§ Task statement: Report the tally of lines featuring the word "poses" in the entries below, without anything else.

Records from a data source:
*** Block opens ***
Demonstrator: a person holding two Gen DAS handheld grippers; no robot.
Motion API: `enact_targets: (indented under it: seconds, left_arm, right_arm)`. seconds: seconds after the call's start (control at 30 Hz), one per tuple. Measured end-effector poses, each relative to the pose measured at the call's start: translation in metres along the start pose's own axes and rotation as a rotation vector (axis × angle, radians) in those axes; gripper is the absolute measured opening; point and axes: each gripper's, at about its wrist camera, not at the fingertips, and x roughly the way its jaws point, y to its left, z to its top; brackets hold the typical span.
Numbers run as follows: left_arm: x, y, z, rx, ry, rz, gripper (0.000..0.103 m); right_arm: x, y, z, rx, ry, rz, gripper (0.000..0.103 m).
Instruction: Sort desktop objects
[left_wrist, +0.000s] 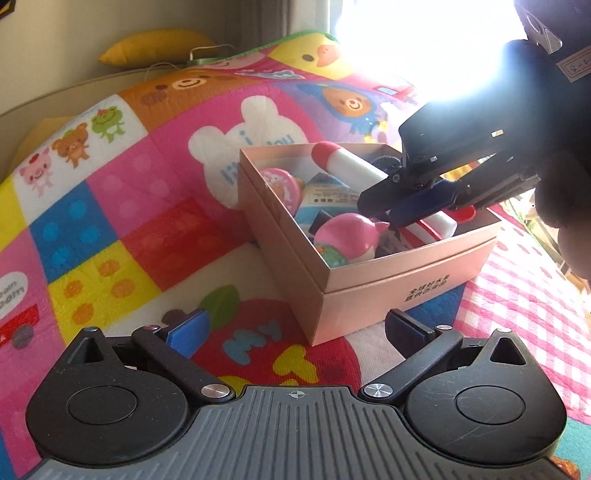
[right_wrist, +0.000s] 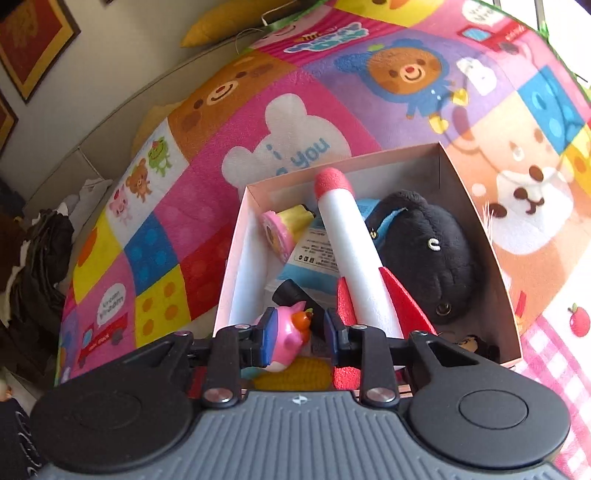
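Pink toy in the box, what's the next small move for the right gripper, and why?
Probably lift it straight up a little. The right gripper looks shut on the pink toy inside the box, and the foam rocket lies close beside it, so a vertical rise seems least likely to snag.

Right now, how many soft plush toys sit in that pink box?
1 that I can see: a black plush against the box wall, beside the foam rocket. Others may be buried underneath.
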Motion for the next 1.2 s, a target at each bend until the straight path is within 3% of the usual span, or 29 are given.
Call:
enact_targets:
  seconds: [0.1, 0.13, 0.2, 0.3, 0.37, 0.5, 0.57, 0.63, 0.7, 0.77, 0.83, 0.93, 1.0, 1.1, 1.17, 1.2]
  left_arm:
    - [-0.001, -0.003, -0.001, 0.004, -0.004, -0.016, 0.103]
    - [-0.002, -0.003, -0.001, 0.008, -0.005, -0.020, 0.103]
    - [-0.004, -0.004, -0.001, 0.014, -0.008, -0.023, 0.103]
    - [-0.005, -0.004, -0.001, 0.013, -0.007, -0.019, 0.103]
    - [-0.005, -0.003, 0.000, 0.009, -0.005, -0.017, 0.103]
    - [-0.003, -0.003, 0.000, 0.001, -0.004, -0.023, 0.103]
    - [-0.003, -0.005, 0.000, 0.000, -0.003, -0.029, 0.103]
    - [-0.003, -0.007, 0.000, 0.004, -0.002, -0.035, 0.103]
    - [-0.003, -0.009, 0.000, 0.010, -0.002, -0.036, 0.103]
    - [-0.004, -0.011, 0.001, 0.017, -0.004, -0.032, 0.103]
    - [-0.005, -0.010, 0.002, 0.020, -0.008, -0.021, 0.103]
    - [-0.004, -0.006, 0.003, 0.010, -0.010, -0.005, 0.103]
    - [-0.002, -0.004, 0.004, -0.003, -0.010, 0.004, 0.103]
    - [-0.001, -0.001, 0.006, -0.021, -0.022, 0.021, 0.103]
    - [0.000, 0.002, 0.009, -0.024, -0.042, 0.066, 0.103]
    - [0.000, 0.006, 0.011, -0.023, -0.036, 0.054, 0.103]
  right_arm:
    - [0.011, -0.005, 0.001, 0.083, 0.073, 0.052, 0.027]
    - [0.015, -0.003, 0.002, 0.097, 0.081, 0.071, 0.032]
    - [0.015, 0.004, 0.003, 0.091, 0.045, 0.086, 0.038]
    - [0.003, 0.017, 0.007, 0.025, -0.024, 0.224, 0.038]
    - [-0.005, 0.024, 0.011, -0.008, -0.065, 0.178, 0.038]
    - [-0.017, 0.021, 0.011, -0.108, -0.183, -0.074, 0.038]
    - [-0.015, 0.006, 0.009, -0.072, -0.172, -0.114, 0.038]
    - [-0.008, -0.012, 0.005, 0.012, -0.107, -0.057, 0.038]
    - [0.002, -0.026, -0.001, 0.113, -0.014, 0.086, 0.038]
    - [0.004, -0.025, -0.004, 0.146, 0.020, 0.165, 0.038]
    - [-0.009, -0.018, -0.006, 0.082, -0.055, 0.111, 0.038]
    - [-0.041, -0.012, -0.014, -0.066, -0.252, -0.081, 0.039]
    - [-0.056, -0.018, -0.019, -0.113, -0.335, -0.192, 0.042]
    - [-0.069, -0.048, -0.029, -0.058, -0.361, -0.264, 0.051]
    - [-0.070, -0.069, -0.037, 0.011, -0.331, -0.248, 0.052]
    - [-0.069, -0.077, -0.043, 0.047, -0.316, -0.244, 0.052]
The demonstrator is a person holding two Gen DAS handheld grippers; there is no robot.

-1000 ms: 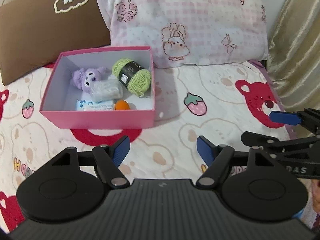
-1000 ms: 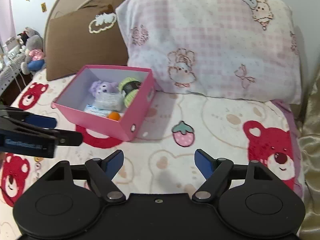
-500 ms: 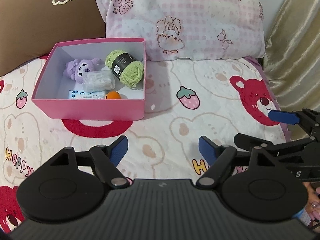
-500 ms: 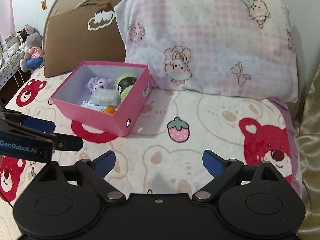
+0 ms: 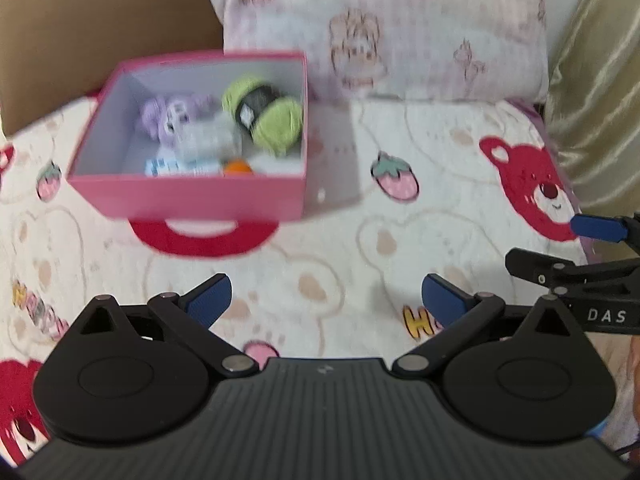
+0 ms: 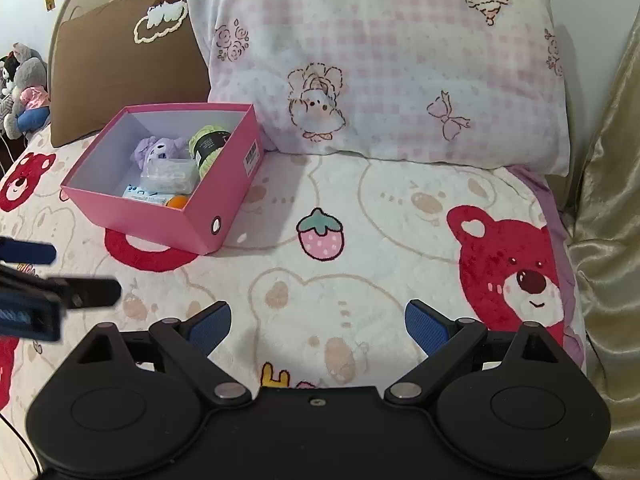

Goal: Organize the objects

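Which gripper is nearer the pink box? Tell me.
Left. The left gripper hangs open just in front of the pink box, above the blanket. The right gripper, also open, sits further off to the box's right, over the bear print.

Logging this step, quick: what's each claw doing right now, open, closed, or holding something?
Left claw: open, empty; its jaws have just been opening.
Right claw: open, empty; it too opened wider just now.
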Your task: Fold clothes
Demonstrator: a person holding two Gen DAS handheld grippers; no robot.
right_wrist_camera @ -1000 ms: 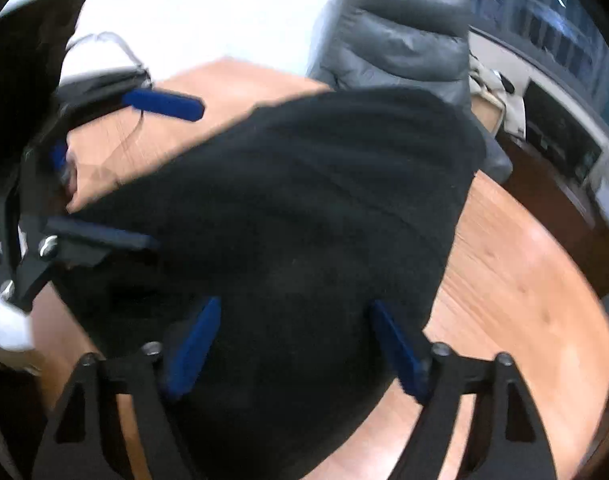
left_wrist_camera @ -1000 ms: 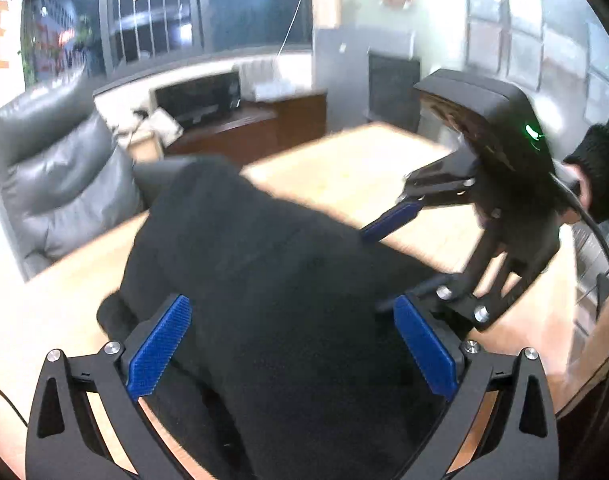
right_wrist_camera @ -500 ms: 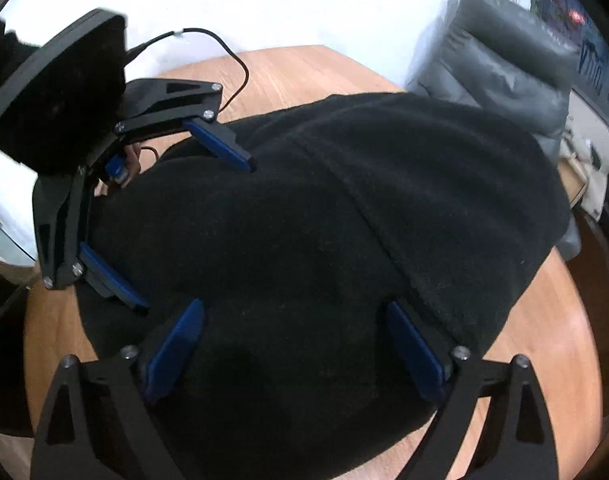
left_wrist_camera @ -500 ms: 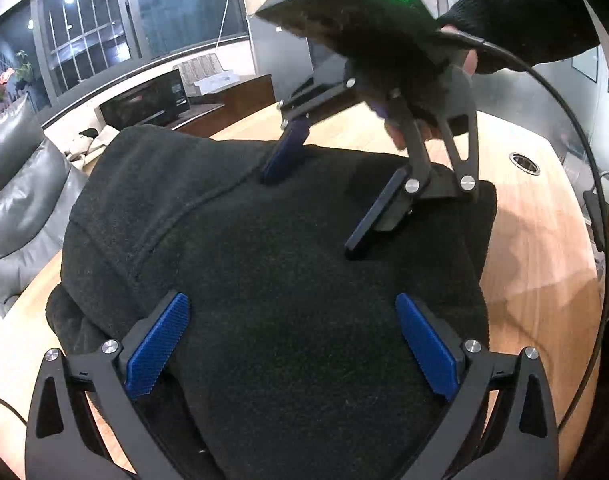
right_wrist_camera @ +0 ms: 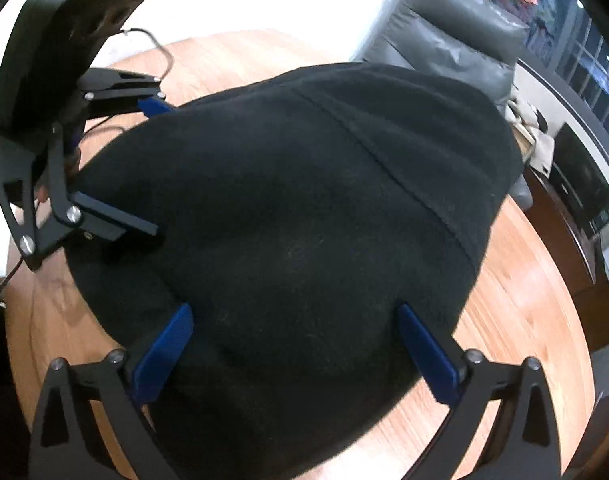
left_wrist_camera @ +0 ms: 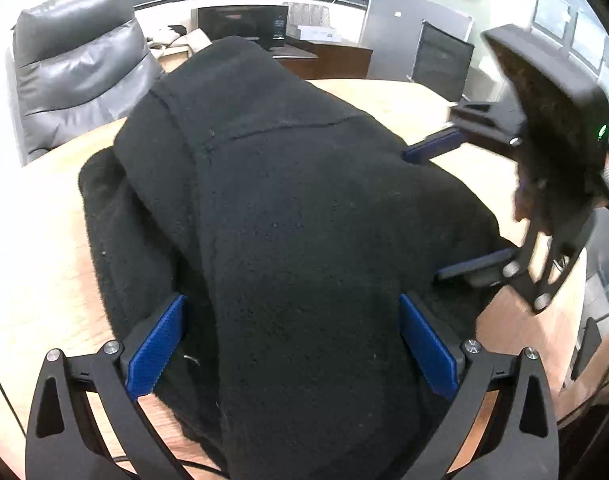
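Note:
A black fleece garment (left_wrist_camera: 304, 220) lies bunched in a thick fold on the round wooden table (left_wrist_camera: 36, 248). My left gripper (left_wrist_camera: 292, 344) is open, its blue pads straddling the near end of the garment without pinching it. In the right wrist view the left gripper (right_wrist_camera: 144, 168) stands at the garment's left edge. My right gripper (right_wrist_camera: 296, 356) is low over the other end of the garment (right_wrist_camera: 304, 200). Its jaws are opening, the fabric lies between the pads, and they do not press on it. In the left wrist view the right gripper (left_wrist_camera: 452, 208) sits at the garment's right side.
A grey leather armchair (left_wrist_camera: 76, 72) stands behind the table. A dark cabinet with a black appliance (left_wrist_camera: 240, 24) and an office chair (left_wrist_camera: 440, 60) are further back. A thin cable (right_wrist_camera: 156, 44) runs across the table by the left gripper. The table's edge (right_wrist_camera: 576, 320) curves close on the right.
Both grippers have come down onto the garment and rolled. The right gripper's jaws have spread wider. The garment has settled onto the table.

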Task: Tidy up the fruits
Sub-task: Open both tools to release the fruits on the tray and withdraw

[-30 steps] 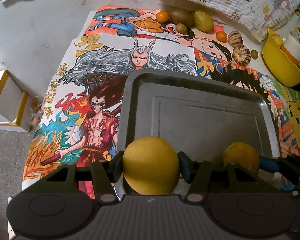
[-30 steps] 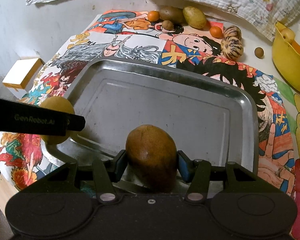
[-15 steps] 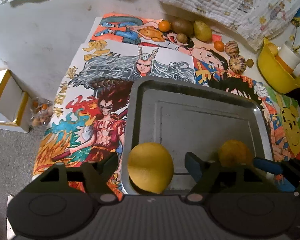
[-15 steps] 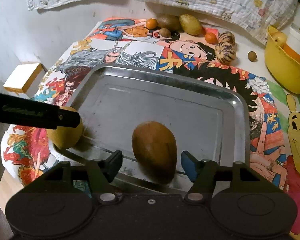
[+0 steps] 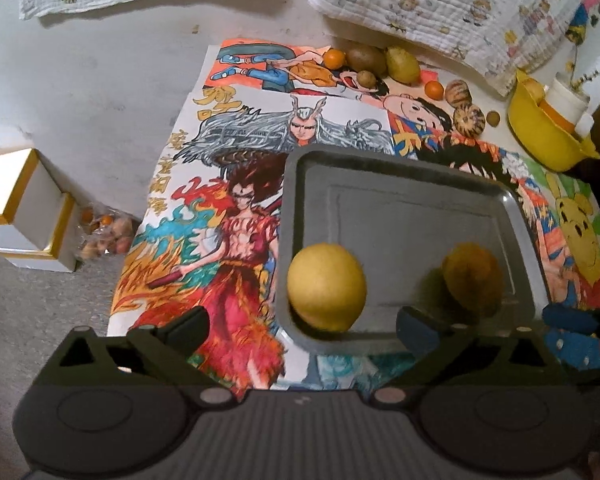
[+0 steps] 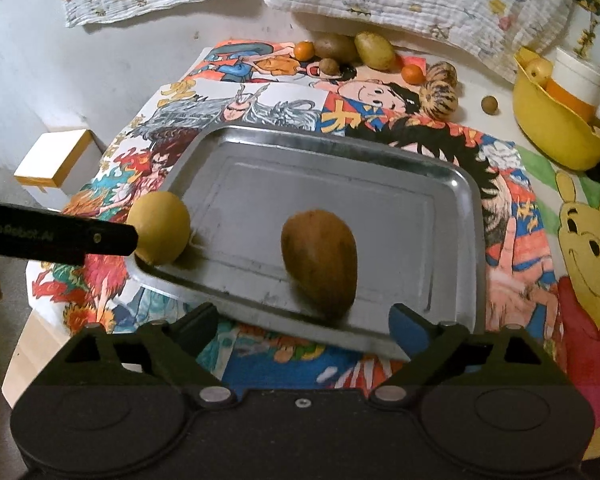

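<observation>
Nearest, the left gripper (image 5: 302,328) has its jaws spreading wide, clear of the round, matte yellow fruit (image 5: 326,287) resting in the near left corner of the dull metal tray (image 5: 412,168). The right gripper (image 6: 304,320) is likewise opening, pads off the egg-shaped brown fruit (image 6: 319,261) lying by the tray's near rim (image 6: 452,176). Beyond, small oranges (image 6: 303,50), smooth potato-like fruits and striped round ones (image 6: 438,99) sit on glossy cartoon posters (image 6: 260,100), beside a yellow plastic bowl (image 6: 556,136).
</observation>
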Demonstrator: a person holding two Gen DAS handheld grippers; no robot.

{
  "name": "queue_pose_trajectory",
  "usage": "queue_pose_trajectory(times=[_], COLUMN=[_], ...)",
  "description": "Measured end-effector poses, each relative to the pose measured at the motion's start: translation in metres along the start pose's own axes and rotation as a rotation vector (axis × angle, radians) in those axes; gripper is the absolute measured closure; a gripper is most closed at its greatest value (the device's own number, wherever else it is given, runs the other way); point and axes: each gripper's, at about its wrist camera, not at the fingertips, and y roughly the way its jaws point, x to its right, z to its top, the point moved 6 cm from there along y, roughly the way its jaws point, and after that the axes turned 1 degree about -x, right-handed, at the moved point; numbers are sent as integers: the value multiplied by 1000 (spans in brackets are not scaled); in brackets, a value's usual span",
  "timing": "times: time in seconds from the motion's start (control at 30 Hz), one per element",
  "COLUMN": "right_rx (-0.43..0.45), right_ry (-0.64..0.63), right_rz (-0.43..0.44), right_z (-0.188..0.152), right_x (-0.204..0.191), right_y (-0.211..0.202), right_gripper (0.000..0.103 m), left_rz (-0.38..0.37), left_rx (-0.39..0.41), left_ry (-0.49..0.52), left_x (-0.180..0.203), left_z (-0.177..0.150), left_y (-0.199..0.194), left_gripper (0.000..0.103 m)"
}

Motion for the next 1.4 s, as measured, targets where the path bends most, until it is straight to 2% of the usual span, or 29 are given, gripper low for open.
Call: queue_pose_trajectory(times=[0.27, 0.4, 0.6, 0.83, 1.13, 1.4], right_rx=[-37, -33, -23, -28, -12, 18], right_ry=[29, 56, 87, 145, 175, 170], right_rz=[-17, -40, -99, -145, -164, -139], right_z=[-21, -26, -32, -36, -17, 24], right_x=[0, 4, 15, 35, 59, 79], right_y=[-6, -10, -16, -16, -8, 6], right_gripper=[3, 1, 1, 1, 1, 1], left_rz=[34, 53, 70, 94, 143, 157], left_rx=[-37, -27, 8, 0, -17, 2], left_ry=[55, 69, 101, 143, 140, 135], left_x=[-1, -4, -5, -4, -9, -3], left_z=[-29, -39, -42, -43, -22, 22], left_y=[-6, -9, -14, -10, 3, 8], left_gripper=[1, 1, 1, 1, 1, 1])
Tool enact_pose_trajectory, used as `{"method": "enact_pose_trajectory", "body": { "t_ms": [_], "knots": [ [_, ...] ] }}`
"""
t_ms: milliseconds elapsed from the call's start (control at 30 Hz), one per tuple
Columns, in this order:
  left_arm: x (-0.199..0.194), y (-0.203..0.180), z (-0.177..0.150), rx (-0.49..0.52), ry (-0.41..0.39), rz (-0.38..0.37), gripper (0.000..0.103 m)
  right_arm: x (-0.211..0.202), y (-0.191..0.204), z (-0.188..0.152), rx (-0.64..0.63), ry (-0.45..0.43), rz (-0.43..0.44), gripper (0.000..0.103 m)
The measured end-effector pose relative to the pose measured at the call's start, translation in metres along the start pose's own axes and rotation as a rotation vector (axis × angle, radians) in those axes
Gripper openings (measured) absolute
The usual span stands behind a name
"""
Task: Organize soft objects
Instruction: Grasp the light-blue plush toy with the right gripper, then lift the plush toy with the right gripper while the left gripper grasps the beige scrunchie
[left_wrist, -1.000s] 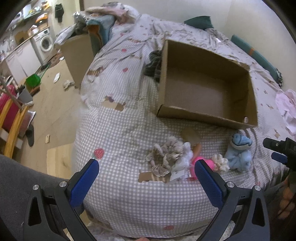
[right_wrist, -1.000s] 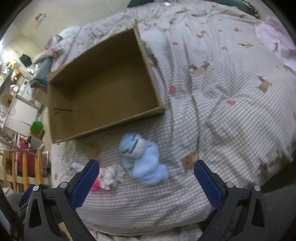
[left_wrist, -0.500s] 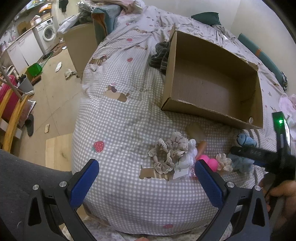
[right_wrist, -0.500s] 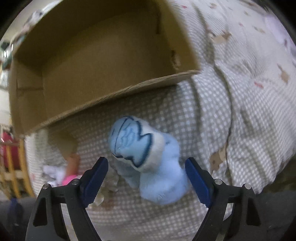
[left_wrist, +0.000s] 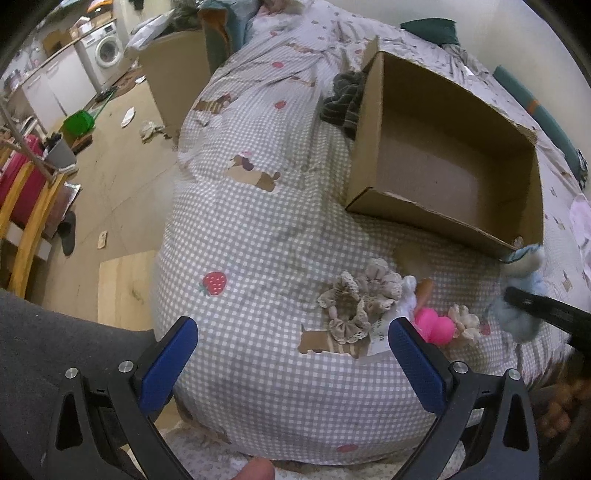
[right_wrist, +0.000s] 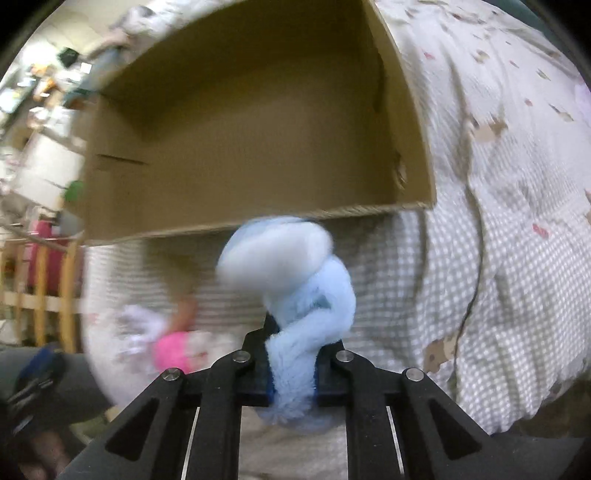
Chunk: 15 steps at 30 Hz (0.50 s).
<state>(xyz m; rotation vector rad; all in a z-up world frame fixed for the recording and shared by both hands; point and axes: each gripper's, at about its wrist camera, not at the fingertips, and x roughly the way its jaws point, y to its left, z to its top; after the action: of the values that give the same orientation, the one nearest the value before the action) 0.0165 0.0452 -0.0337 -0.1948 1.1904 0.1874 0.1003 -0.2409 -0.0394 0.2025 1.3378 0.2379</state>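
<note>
So since a second ago the right gripper (right_wrist: 291, 363) dropped in on the light blue plush toy (right_wrist: 295, 280) and went from wide open to clamped: its jaws are closing, with the plush's lower end squeezed between the pads. The toy's rounded head sticks up in front of the gripper, blurred, right against the near wall of the cardboard box (right_wrist: 236, 122). A second ago that toy was just lying loose on the bed in front of the box.

The left gripper (left_wrist: 291, 352) is spread wide with nothing between its blue pads (left_wrist: 413, 363), hanging over the near edge of the bed (left_wrist: 258, 229). From its camera you can see the leftover pile near that same edge: a beige lace scrunchie (left_wrist: 347, 310), another scrunchie (left_wrist: 382, 278) touching it, something white (left_wrist: 408, 295), a pink toy (left_wrist: 434, 325) and a small cream frilly piece (left_wrist: 463, 319) just beside it. The blue plush shows at the right of that view, next to the box's near right corner, with the right gripper's black arm across it.

The box sits open toward the middle of the bed, with a dark striped cloth (left_wrist: 343, 101) bunched against its left wall.
</note>
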Motion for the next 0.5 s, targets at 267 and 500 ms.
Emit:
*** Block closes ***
§ Task solution: 2